[Prompt] Where a picture occurs in the data, omit it, and copy all remaining data exactly.

[Dataset extract]
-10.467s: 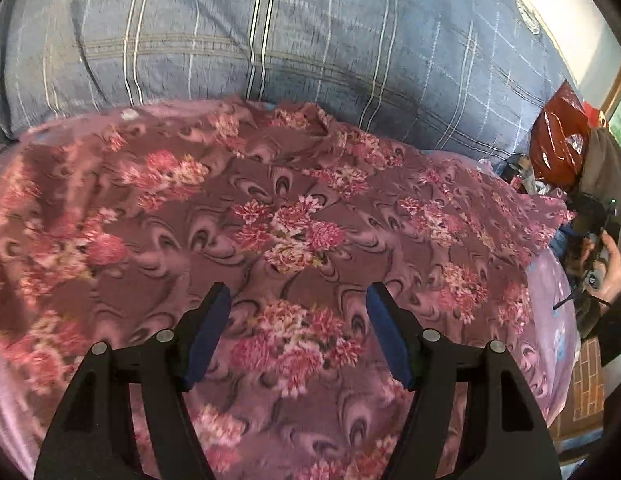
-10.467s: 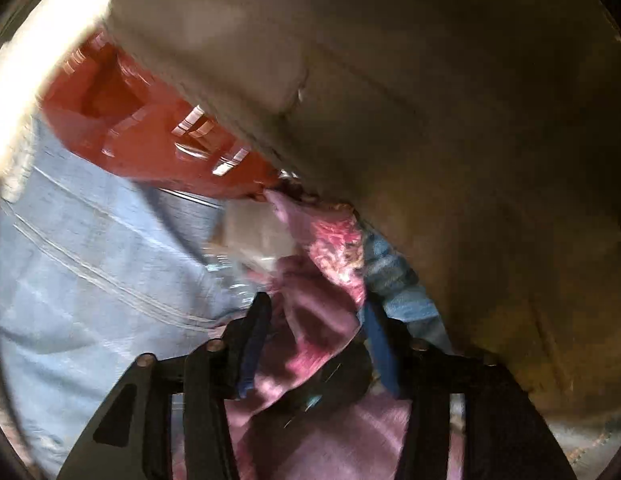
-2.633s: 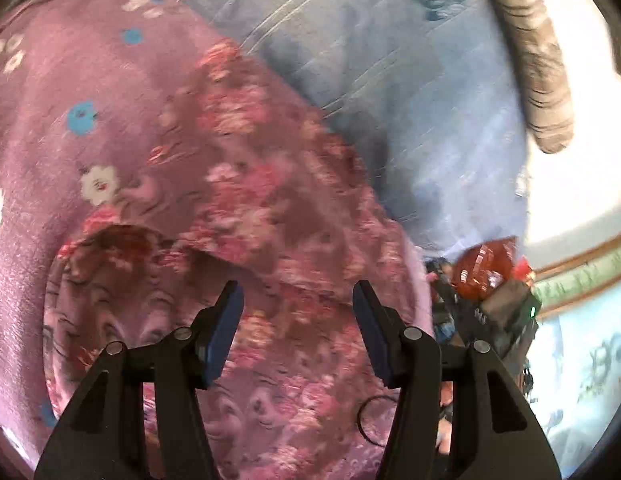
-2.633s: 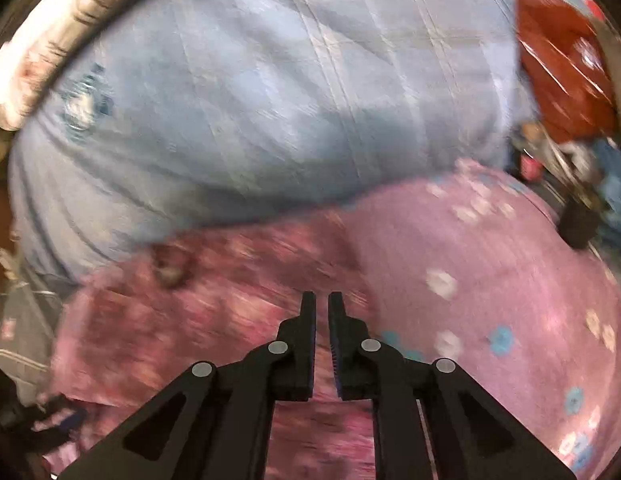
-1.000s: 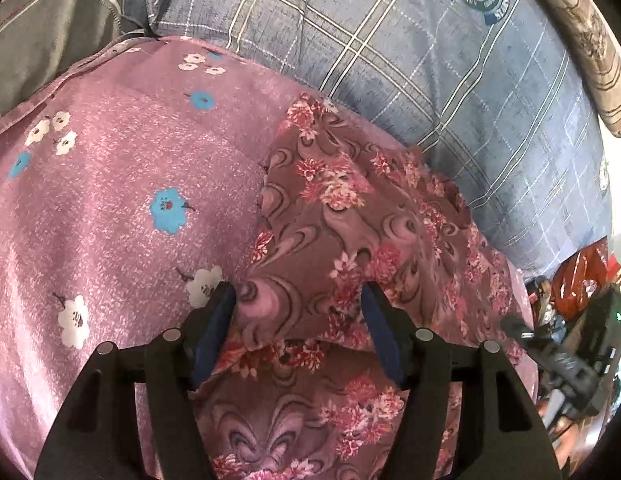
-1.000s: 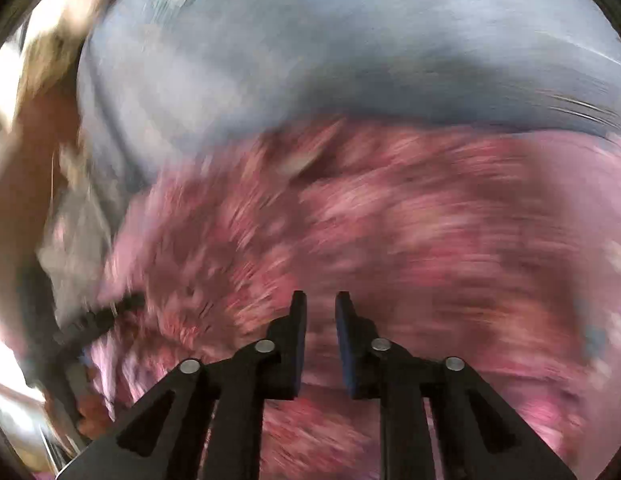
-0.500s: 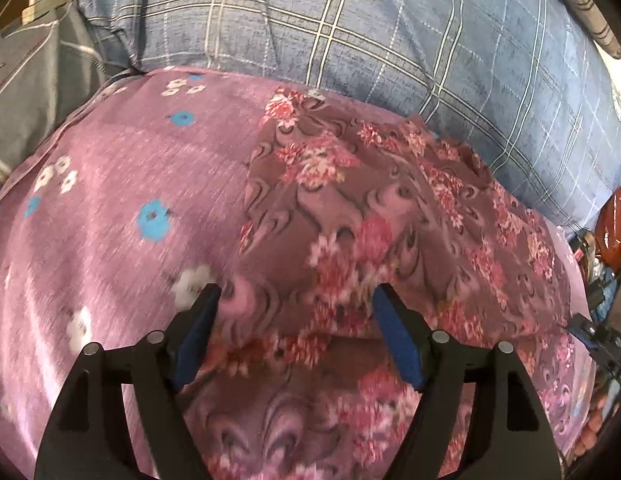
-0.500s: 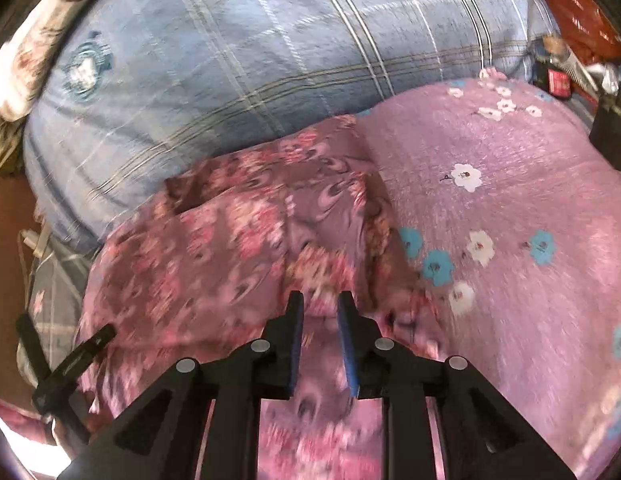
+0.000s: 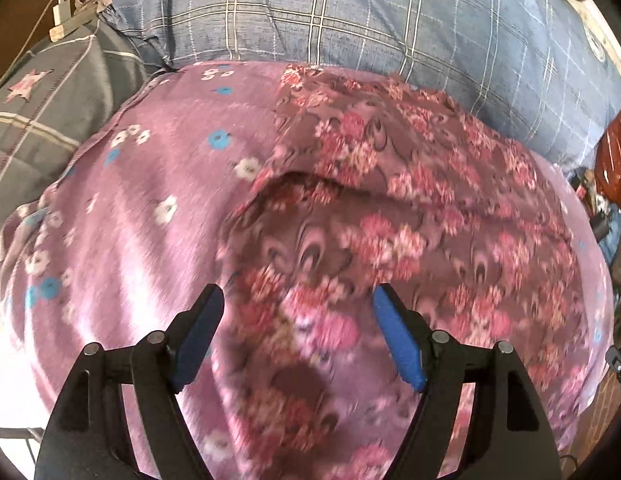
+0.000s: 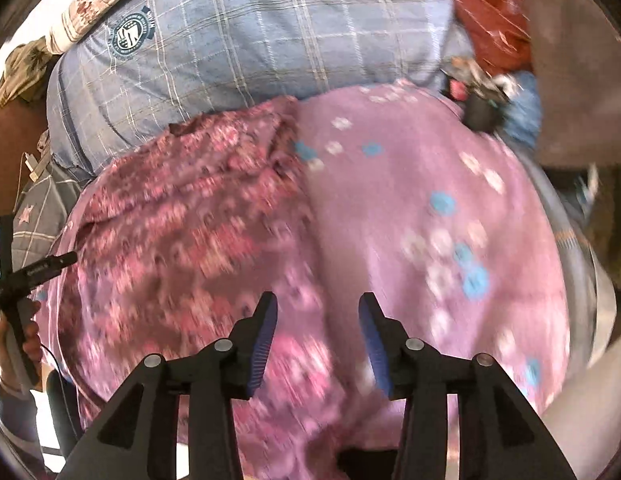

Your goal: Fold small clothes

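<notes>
A maroon garment with a pink flower print [image 9: 390, 208] lies folded over on a pink bedsheet [image 9: 142, 208] with small blue and white flowers. One folded layer overlaps the lower one, with a loose edge near the middle. My left gripper [image 9: 298, 320] hovers open above the garment's near part, nothing between its blue pads. In the right wrist view the same garment [image 10: 182, 216] fills the left half, blurred by motion. My right gripper [image 10: 318, 320] is above its right edge and the sheet [image 10: 430, 216]; its jaws are opening and nothing is between them.
A blue plaid pillow [image 9: 350, 20] lies behind the garment, also the plaid pillow [image 10: 250, 40]. A grey checked cushion [image 9: 42, 92] sits far left. Red plastic bag and clutter [image 10: 490, 48] lie by the bed's right side. A person's hand holds the other gripper's handle [image 10: 14, 312].
Both grippers have pulled back from the garment, so more bed shows. The right gripper's jaws, nearly together before, now stand apart. The left jaws spread a little wider.
</notes>
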`<action>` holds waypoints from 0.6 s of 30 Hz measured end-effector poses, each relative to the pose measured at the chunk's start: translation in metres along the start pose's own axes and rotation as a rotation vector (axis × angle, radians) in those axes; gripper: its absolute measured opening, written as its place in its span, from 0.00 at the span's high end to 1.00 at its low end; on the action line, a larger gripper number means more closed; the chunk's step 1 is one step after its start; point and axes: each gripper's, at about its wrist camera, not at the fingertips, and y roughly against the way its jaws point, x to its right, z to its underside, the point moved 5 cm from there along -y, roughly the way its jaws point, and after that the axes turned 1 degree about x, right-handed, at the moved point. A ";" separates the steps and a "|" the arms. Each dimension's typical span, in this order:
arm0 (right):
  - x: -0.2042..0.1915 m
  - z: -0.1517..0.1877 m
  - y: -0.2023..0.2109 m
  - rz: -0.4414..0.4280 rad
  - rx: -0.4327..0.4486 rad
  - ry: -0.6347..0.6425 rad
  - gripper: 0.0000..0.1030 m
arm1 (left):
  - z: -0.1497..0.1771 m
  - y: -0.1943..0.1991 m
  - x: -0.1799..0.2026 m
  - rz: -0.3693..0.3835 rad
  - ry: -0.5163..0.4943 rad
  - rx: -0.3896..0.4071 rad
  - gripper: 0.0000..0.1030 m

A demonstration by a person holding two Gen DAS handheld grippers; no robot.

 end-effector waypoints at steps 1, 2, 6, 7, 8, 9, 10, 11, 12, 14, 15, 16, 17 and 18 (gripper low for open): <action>0.006 0.008 0.002 0.001 -0.006 -0.013 0.56 | 0.003 0.004 -0.002 -0.009 -0.008 0.001 0.25; 0.011 0.014 0.003 0.000 -0.011 -0.024 0.56 | 0.005 0.007 -0.004 -0.016 -0.015 0.000 0.25; 0.034 0.036 0.006 -0.011 -0.035 -0.099 0.56 | 0.022 0.020 -0.020 0.059 -0.032 -0.078 0.25; 0.039 0.041 0.006 -0.013 -0.039 -0.116 0.55 | 0.026 0.024 -0.026 0.081 -0.029 -0.096 0.25; 0.044 0.045 0.007 -0.017 -0.043 -0.131 0.54 | 0.032 0.028 -0.033 0.104 -0.027 -0.116 0.25; 0.049 0.050 0.007 -0.020 -0.050 -0.144 0.52 | 0.040 0.032 -0.039 0.121 -0.030 -0.137 0.25; 0.052 0.054 0.007 -0.021 -0.061 -0.150 0.51 | 0.046 0.034 -0.044 0.130 -0.034 -0.156 0.25; 0.055 0.058 0.006 -0.024 -0.078 -0.151 0.50 | 0.055 0.035 -0.048 0.137 -0.037 -0.179 0.25; 0.056 0.061 0.005 -0.029 -0.095 -0.148 0.49 | 0.067 0.034 -0.052 0.149 -0.037 -0.209 0.25; 0.056 0.067 0.001 -0.041 -0.133 -0.129 0.49 | 0.087 0.030 -0.053 0.187 -0.033 -0.269 0.25; 0.055 0.069 0.000 -0.053 -0.151 -0.116 0.48 | 0.100 0.027 -0.050 0.221 -0.026 -0.307 0.25; 0.053 0.070 -0.001 -0.066 -0.163 -0.106 0.48 | 0.111 0.024 -0.046 0.253 -0.021 -0.339 0.25; 0.051 0.071 -0.001 -0.089 -0.171 -0.098 0.47 | 0.120 0.022 -0.041 0.284 -0.021 -0.364 0.25; 0.049 0.072 -0.002 -0.104 -0.179 -0.094 0.44 | 0.132 0.020 -0.033 0.322 -0.031 -0.395 0.25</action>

[Final answer]
-10.467s: 
-10.467s: 
-2.633s: 
-2.633s: 
-1.000s: 
-1.000s: 
-0.500s: 
-0.500s: 
+0.000s: 
+0.000s: 

Your goal: Fold small clothes

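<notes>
A maroon garment with a pink flower print [image 9: 390, 208] lies folded over on a pink bedsheet [image 9: 142, 208] with small blue and white flowers. One folded layer overlaps the lower one, with a loose edge near the middle. My left gripper [image 9: 298, 320] hovers open above the garment's near part, nothing between its blue pads. In the right wrist view the same garment [image 10: 182, 216] fills the left half, blurred by motion. My right gripper [image 10: 318, 320] is above its right edge and the sheet [image 10: 430, 216]; its jaws are opening and nothing is between them.
A blue plaid pillow [image 9: 350, 20] lies behind the garment, also the plaid pillow [image 10: 250, 40]. A grey checked cushion [image 9: 42, 92] sits far left. Red plastic bag and clutter [image 10: 490, 48] lie by the bed's right side. A person's hand holds the other gripper's handle [image 10: 14, 312].
Both grippers have pulled back from the garment, so more bed shows. The right gripper's jaws, nearly together before, now stand apart. The left jaws spread a little wider.
</notes>
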`<action>` holds waypoints from 0.6 s of 30 Hz measured end-effector poses, each relative to the pose measured at the chunk's start: translation in metres along the start pose's own axes and rotation as a rotation vector (axis × angle, radians) in those axes; gripper: its absolute measured opening, written as its place in its span, from 0.00 at the span's high end to 1.00 at its low end; on the action line, a larger gripper number means more closed; the chunk's step 1 is one step after its start; point and axes: each gripper's, at about its wrist camera, not at the fingertips, and y roughly against the way its jaws point, x to its right, z to its underside, the point moved 5 cm from there along -y, roughly the way its jaws point, and after that the axes turned 1 degree about x, right-handed, at the moved point. A ";" separates the steps and a "|" the arms. Each dimension's typical span, in this order:
arm0 (right):
  - x: -0.2042..0.1915 m
  - z: -0.1517..0.1877 m
  - y: -0.2023..0.2109 m
  - rz: -0.4414..0.4280 rad
  - rx: -0.4327..0.4486 rad
  - ry: -0.6347..0.6425 rad
  - gripper: 0.0000..0.1030 m
arm1 (left):
  - z: -0.1497..0.1771 m
  - y: -0.1943..0.1991 m
  - x: -0.1799..0.2026 m
  - rz: -0.3693..0.3835 rad
  - ry: -0.5163..0.4943 rad
  - rx: -0.3896..0.4071 rad
  - gripper: 0.0000..0.1030 m

A demonstration by a person holding two Gen DAS handheld grippers; no robot.

 end-effector waypoints at steps 1, 2, 6, 7, 8, 9, 10, 11, 12, 14, 15, 16, 17 and 18 (gripper low for open): <action>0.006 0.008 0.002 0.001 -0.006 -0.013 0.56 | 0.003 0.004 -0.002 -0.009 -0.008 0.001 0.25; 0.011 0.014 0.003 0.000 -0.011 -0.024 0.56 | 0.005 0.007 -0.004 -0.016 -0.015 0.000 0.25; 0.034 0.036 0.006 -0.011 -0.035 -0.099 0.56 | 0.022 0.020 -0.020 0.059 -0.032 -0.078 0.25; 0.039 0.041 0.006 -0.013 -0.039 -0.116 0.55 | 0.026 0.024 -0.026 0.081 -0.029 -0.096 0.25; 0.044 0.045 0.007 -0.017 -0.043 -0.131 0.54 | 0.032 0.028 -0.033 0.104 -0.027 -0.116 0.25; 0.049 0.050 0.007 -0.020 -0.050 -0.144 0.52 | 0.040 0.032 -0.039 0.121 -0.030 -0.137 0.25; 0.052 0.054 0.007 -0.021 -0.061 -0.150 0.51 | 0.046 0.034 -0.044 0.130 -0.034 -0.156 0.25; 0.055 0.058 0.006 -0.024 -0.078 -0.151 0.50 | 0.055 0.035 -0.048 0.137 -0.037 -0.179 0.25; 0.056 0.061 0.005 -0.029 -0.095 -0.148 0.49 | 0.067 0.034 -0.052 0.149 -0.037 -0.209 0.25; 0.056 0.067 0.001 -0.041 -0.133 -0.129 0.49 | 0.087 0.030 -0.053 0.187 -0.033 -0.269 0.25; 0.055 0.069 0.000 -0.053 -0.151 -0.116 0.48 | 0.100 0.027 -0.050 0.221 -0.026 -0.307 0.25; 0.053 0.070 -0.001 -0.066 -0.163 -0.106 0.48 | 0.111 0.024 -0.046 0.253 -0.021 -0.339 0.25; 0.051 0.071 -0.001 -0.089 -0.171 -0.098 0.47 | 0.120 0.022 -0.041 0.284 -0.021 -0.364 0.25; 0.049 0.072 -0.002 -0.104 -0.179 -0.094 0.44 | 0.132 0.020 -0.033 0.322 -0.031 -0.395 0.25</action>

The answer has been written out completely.